Philippe Wieser souligne que la gestion de la supply chain «est multidisciplinaire, puisqu’elle implique de la logique, des mathématiques, de la stratégie, de la simulation, etc.». Il ne cesse de le rappeler à son auditoire: «C’est la fonction transversale par excellence!» Les cours qu’il dispense à l’EPFL sont d’ailleurs ouverts aux étudiantes et étudiants de la plupart des sections. «Ce mélange de talents est un vrai plus.»
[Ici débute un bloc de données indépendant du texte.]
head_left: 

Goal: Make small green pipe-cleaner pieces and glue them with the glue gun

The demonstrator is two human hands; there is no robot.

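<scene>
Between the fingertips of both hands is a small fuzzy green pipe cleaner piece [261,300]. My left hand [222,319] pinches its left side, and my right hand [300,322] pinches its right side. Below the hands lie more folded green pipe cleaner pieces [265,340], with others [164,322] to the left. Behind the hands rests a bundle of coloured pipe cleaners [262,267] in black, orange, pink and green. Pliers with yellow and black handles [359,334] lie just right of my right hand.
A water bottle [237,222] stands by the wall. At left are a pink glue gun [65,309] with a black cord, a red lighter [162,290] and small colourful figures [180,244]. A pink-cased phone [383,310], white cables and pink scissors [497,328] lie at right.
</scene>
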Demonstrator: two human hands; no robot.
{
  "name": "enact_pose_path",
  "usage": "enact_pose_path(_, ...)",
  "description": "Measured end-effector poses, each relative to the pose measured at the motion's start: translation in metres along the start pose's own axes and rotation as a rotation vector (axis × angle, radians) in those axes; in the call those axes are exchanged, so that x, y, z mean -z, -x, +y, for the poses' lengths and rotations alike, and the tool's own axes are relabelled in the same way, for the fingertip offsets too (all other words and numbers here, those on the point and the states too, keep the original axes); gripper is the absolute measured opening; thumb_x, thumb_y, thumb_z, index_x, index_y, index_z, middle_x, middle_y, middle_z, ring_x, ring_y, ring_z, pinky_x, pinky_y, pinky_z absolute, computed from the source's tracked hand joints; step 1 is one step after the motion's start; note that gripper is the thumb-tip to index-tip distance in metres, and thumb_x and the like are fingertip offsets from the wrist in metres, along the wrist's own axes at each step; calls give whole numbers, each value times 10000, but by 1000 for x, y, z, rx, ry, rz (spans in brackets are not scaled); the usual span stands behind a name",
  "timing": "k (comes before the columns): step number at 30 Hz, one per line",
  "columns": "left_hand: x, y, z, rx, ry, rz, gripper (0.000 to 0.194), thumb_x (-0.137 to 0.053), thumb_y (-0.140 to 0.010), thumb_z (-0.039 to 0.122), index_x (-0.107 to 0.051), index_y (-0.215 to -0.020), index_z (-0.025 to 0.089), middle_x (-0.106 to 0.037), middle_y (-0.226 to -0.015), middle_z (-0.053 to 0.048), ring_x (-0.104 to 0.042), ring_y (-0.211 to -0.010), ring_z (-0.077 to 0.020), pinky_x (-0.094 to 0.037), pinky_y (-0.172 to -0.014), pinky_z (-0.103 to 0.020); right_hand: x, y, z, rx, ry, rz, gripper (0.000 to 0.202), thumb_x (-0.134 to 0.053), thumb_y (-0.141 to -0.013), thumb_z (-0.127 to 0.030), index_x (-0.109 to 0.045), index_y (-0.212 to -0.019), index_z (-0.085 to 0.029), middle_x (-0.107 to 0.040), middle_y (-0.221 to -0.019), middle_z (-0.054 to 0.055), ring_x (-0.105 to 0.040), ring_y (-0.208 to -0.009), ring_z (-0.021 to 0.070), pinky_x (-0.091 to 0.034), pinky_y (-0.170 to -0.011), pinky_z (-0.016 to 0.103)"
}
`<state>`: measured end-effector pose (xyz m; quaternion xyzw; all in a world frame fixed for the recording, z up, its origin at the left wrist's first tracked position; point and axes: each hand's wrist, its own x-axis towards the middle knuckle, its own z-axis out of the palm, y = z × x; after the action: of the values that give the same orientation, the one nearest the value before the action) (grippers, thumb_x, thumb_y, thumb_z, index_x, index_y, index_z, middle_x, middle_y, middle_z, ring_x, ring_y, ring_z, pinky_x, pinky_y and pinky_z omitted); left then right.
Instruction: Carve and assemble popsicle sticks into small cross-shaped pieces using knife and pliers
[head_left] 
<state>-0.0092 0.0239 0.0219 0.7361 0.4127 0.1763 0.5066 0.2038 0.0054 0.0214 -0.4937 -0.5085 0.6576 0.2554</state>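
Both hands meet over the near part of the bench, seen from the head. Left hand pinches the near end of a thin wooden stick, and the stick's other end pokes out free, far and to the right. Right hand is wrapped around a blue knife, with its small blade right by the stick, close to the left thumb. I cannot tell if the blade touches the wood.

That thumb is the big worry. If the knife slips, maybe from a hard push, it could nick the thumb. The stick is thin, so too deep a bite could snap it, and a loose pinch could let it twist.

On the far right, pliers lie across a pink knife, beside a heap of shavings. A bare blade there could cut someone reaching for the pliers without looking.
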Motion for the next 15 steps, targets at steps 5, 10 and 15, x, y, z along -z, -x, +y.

Depuis la fin 2019, Philippe Wieser jouit d’une retraite bien méritée après près de trois décennies passées à préparer les logisticiennes et logisticiens du futur. Une retraite active, devrait-on écrire, puisque l’ingénieur continue à dispenser deux cours au sein du CDM. «Les échanges réguliers avec mes homologues à l’étranger m’en ont convaincu: c’est un vrai privilège d’enseigner à l’EPFL, tant en ce qui concerne le cadre que les ressources à disposition, ou encore la liberté.» Les élèves aussi sont «de grande qualité», se réjouit le professeur honoraire. Une qualité qui a un prix pour les enseignants: «Avec l’avènement des nouvelles technologies et l’accès facilité à l’information, les jeunes ont non seulement gagné en ouverture d’esprit, mais aussi en exigence face à leurs enseignants; il faut ainsi constamment se former et s’informer pour être à la hauteur…».